▶ TASK ITEM:
What you return must be every line from the beginning of the data through the line holding "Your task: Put", unchanged.

RECORDS SHOWN below:

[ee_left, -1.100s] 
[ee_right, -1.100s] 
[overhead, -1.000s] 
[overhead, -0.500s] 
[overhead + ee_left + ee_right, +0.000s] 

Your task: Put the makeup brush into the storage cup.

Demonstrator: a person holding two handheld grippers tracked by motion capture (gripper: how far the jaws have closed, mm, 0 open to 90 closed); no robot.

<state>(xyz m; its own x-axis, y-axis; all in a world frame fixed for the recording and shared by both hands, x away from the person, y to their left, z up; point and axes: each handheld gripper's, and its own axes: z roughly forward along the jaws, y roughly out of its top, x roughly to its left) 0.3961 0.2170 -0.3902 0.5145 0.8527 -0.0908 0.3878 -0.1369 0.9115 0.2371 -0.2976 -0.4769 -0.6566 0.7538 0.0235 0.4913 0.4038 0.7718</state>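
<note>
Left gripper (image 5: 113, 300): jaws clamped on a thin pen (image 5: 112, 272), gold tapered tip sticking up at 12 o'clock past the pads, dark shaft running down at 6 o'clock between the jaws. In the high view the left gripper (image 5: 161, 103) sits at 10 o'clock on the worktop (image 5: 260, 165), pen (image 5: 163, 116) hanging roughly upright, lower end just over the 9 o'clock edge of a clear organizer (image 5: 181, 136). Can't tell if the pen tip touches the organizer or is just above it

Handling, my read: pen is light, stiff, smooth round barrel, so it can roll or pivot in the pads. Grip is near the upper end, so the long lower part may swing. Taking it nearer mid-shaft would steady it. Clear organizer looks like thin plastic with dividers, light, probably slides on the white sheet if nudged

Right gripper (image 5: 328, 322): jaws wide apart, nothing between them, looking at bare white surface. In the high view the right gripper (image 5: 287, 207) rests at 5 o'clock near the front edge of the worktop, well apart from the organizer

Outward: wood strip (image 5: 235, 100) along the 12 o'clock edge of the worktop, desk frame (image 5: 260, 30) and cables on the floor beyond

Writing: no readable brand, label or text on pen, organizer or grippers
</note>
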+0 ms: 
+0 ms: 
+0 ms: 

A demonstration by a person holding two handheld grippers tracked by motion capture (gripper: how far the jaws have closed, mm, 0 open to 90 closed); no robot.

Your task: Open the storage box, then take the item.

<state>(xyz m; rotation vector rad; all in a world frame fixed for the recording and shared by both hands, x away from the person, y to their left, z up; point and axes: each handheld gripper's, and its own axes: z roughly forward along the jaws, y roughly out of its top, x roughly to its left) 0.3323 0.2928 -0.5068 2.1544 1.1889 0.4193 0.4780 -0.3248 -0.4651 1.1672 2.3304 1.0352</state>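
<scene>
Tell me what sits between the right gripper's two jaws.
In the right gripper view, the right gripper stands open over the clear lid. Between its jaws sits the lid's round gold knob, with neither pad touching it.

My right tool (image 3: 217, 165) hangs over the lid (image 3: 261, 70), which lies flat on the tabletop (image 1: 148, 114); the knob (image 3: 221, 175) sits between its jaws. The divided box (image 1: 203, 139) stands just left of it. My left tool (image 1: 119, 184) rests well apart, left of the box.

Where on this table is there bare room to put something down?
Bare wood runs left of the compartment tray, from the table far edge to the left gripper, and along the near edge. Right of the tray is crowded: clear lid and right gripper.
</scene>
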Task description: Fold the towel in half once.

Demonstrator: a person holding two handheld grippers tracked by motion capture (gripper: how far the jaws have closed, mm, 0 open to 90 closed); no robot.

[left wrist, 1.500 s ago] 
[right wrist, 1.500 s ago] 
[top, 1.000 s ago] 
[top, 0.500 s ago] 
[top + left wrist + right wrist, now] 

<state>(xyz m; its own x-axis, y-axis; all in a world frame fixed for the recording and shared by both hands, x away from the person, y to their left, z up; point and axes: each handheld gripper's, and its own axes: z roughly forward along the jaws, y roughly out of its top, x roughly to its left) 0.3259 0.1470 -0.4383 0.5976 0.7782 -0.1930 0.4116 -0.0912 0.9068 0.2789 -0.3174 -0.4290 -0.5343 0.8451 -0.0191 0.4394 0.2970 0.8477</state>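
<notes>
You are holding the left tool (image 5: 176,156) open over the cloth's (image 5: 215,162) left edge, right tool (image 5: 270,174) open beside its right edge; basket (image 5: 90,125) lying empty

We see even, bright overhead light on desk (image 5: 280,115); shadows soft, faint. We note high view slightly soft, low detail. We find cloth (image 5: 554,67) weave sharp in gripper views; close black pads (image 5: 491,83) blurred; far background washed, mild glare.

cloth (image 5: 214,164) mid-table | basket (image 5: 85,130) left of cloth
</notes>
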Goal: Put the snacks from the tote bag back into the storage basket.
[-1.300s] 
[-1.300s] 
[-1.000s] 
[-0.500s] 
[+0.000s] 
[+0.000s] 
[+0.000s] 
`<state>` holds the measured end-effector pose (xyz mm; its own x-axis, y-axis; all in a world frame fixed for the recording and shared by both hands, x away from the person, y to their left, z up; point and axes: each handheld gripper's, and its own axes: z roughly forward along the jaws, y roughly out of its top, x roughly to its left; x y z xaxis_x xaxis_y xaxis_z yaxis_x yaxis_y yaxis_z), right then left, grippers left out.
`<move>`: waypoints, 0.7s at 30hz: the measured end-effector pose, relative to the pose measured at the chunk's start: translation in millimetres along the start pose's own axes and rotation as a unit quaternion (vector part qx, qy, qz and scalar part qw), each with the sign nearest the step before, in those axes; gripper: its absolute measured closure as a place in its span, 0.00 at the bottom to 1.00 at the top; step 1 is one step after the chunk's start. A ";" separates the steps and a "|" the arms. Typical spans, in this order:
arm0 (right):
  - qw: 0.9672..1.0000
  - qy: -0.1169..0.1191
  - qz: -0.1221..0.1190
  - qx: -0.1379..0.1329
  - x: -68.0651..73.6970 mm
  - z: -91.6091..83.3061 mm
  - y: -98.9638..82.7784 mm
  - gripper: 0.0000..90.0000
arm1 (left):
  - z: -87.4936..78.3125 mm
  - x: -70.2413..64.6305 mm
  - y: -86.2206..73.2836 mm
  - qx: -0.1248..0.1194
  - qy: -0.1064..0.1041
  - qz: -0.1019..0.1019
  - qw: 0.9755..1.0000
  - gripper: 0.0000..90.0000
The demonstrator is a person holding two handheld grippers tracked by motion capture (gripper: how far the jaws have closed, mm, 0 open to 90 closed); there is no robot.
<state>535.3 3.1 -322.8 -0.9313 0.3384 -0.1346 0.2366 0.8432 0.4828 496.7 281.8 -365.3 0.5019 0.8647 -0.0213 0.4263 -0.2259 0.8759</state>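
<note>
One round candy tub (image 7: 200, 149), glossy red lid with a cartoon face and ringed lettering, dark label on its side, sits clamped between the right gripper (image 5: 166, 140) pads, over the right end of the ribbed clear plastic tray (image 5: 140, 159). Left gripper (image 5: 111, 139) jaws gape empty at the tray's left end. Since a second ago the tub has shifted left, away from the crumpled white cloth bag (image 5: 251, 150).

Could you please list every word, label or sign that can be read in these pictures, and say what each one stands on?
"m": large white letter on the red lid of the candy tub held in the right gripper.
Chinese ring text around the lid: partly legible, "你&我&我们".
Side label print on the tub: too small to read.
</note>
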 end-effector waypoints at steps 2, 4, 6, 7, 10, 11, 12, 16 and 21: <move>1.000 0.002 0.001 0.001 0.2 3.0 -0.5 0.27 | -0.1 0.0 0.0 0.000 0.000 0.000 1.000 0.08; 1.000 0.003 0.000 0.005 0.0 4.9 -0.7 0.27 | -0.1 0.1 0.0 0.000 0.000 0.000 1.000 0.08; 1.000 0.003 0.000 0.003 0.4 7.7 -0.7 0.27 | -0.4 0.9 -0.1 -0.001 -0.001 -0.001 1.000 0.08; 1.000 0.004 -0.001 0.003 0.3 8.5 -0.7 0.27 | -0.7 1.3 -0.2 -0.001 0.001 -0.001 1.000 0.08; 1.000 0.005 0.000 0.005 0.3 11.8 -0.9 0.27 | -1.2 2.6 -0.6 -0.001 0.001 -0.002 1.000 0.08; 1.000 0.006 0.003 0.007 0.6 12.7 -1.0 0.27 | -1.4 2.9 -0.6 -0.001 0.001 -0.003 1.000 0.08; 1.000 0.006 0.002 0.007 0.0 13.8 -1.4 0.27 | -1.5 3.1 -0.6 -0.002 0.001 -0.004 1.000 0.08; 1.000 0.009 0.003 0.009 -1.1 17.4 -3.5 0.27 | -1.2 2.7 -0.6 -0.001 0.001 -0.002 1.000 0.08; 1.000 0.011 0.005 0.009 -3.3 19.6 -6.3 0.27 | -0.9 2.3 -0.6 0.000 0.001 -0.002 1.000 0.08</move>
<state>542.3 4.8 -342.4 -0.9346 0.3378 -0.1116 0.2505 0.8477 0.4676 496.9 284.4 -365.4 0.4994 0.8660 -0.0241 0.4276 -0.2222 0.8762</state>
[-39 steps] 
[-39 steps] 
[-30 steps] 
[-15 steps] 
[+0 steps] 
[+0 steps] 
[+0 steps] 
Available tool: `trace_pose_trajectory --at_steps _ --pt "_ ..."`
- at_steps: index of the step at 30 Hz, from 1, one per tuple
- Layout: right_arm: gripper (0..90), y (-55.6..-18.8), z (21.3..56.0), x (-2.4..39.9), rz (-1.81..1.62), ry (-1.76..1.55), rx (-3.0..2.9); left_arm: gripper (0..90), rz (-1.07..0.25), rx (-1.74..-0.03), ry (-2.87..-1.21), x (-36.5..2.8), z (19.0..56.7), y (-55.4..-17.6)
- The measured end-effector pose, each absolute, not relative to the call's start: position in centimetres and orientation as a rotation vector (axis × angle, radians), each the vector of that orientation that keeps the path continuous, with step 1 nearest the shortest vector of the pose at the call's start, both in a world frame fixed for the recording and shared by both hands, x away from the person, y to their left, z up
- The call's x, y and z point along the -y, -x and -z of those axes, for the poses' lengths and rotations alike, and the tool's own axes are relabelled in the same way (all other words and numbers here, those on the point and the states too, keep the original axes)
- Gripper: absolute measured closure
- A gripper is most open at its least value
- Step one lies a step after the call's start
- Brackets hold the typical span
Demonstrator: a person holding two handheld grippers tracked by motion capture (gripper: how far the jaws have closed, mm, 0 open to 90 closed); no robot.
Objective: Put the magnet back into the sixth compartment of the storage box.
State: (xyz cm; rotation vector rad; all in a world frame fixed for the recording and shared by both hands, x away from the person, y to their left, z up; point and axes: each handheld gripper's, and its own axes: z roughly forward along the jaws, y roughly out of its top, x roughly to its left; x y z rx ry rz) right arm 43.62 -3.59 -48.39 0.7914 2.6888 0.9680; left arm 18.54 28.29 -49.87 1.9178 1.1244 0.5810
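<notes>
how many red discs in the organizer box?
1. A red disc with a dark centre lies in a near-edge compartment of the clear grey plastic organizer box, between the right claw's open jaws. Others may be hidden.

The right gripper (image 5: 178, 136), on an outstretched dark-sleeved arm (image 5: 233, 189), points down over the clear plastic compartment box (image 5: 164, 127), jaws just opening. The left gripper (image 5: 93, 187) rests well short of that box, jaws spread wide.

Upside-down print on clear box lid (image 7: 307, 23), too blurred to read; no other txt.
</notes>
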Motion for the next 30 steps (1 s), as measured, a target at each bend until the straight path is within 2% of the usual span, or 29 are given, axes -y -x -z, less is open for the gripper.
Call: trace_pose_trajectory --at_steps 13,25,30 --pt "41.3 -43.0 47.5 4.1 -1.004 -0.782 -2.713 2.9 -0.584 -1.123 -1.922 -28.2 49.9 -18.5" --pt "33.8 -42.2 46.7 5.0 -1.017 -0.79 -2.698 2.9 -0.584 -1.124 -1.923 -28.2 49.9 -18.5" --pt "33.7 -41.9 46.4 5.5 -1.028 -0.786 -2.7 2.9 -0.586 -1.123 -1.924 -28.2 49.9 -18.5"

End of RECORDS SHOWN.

▶ TASK RESPONSE:
[ee_left, -1.100s] 
[ee_right, -1.100s] 
[overhead, -1.000s] 
[overhead, -0.500s] 
[overhead + ee_left + ee_right, +0.000s] 

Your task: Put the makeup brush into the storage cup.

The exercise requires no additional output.